An article from June 2022, but still the main reason for what's going on. UWM is doing their best to drown the competition. It's not sustainable, as anyone burning cash like that has only so much of it to set alight. Rocket is going to follow suit, as will loanDepot and other wholesale companies until all that's left is ash, and perhaps 1-2 survivors.
https://www.housingwire.com/articles/uwm-drops-rates-50-to-100-basis-points-in-bid-for-brokers/#:~:text=UWM dropped rates by 50,maximum of 40 basis points.
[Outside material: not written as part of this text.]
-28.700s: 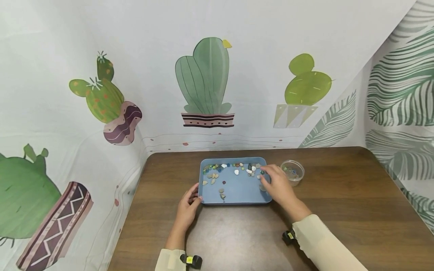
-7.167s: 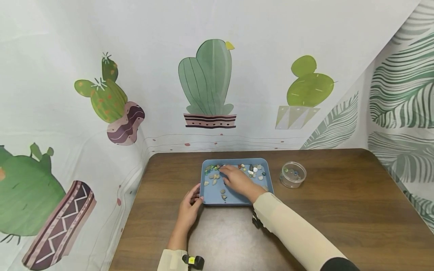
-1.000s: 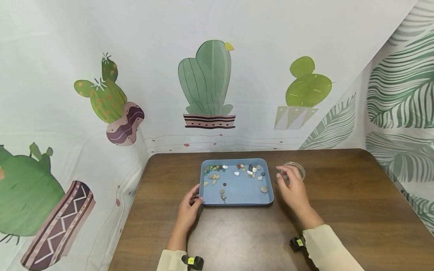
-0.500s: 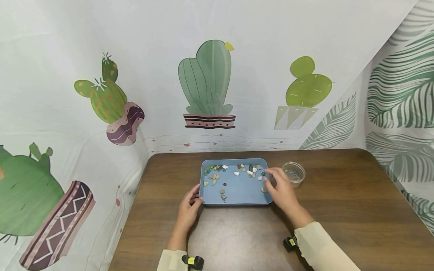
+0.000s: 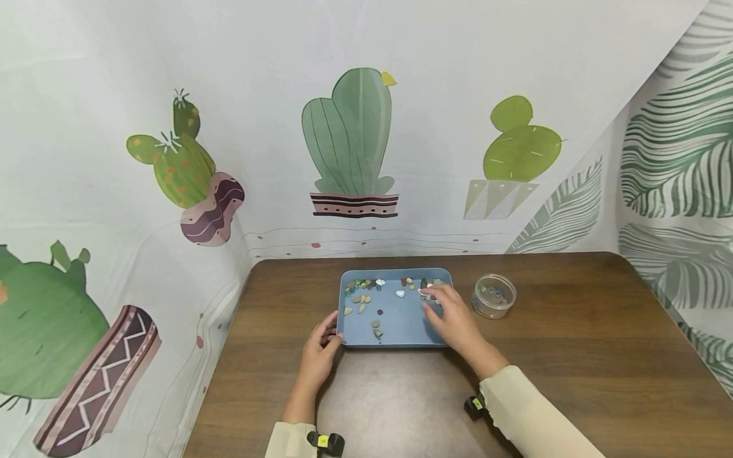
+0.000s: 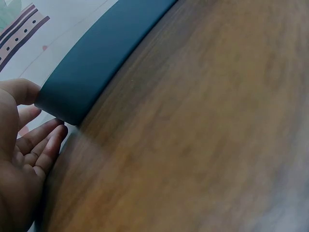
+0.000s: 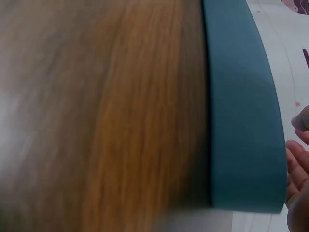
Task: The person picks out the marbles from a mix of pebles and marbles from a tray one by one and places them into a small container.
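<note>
A shallow blue tray [image 5: 403, 327] lies on the table, with small stones and glass beads spread over it. Its front left corner is held by my left hand [image 5: 317, 355], thumb at the rim and fingers along the side. The left wrist view has that hand [image 6: 24, 154] at the corner of the tray wall [image 6: 101, 63]. Over the tray's right part, my right hand [image 5: 458, 324] has thumb and fingers apart, close above the white and grey pebbles [image 5: 424, 297], partly hiding them. In the right wrist view this hand [image 7: 299, 176] shows behind the tray wall [image 7: 246, 111].
A clear round tub [image 5: 494, 310] holding a few glass beads stands right of the tray. Green and blue beads [image 5: 357, 285] cluster at the tray's back left, tan pebbles [image 5: 362, 299] below them. A cactus-print cloth [image 5: 429, 235] hangs behind the brown table [image 5: 584, 331].
My right hand has moved left from the tub, across the tray's right edge, to over the pebbles. The left hand stays at the tray's corner. Earlier, the right hand was over the back-left beads.
</note>
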### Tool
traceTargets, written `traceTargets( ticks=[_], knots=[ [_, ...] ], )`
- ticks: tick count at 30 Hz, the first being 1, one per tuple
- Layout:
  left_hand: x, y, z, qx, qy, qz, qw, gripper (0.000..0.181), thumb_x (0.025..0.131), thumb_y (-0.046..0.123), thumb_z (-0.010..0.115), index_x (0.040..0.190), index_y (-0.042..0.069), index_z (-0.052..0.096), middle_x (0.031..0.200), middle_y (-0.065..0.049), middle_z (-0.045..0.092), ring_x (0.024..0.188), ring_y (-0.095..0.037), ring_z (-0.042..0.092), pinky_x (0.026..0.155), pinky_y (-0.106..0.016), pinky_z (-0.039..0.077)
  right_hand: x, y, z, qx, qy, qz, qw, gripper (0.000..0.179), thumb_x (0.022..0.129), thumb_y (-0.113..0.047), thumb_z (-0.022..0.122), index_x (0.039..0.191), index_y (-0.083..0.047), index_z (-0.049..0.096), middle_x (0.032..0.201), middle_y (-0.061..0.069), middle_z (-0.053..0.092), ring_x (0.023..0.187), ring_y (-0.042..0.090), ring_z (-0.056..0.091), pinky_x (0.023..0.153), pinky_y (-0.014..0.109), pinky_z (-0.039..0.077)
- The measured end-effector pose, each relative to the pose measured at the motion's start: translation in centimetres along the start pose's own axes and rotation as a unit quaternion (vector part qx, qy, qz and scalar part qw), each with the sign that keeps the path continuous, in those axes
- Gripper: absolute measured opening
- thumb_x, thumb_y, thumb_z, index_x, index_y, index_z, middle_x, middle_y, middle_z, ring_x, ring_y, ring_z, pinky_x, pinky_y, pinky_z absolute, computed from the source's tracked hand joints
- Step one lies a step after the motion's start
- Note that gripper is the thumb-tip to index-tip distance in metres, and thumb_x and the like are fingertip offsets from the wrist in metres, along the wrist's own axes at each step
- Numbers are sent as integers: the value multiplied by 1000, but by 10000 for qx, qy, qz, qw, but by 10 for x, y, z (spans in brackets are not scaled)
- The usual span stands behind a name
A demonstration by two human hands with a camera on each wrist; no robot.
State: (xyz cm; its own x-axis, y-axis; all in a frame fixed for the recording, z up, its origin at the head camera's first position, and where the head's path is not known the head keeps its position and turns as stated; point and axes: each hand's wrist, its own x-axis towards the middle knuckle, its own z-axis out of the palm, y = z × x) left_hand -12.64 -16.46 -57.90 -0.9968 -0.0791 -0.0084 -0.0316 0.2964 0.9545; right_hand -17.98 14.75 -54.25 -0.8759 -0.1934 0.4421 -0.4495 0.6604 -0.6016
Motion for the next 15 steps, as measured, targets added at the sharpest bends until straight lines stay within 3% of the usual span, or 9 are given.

So where are mortgage rates REALLY headed? No one knows, and the Fed is still going to throw another .75 rate hike on the bonfire soon. Here's the link to Freddie Mac's weekly rate survey. As of 7/18 the average standard conforming closed loan rate was 5.54 at a cost of about .80 in fees. Although this was from 7/18, it's really from 7/1 because the pricing is for closed loans which locked around 7/1.
https://www.freddiemac.com/pmms

Watch this site as it's reliable, then compare with what's being sold on the street level via Bankrate, Mortgage News Daily, and other comparative sites.

My ..02c
 
It's fascinating to observe the current dynamics in the mortgage market, particularly with major players like Rocket Mortgage and UWM influencing rate movements. mortgage lender trends can also be significantly impacted by these shifts. UWM's aggressive rate strategy, driven by Matt Ishbia, exemplifies a competitive approach that, while unsustainable in the long term, aims to dominate the market temporarily.

Given the uncertainty, predicting where mortgage rates will go remains challenging. The Federal Reserve's actions, such as the anticipated .75 rate hike, further complicate the landscape. For the most accurate and current data, checking Freddie Mac's weekly rate survey is advisable. This provides a reliable benchmark for understanding broader market trends compared to localized offers found on platforms like Bankrate and Mortgage News Daily.

Understanding these market forces can help you make more informed decisions, whether you're considering refinancing or securing a new mortgage.
 
In case you were wondering why rates didn't drop following the Fed's rate decision today........ This happens often after a Fed Funds Rate Cut, but eventually mortgage rates will come down some. Not always a full 1/2 point, but some reductions will come.

 
In case you were wondering why rates didn't drop following the Fed's rate decision today........ This happens often after a Fed Funds Rate Cut, but eventually mortgage rates will come down some. Not always a full 1/2 point, but some reductions will come.

10 year even edged slightly higher. My broker recently offered me a no fee 5.875 refi down from the 6.5 conforming we got in March.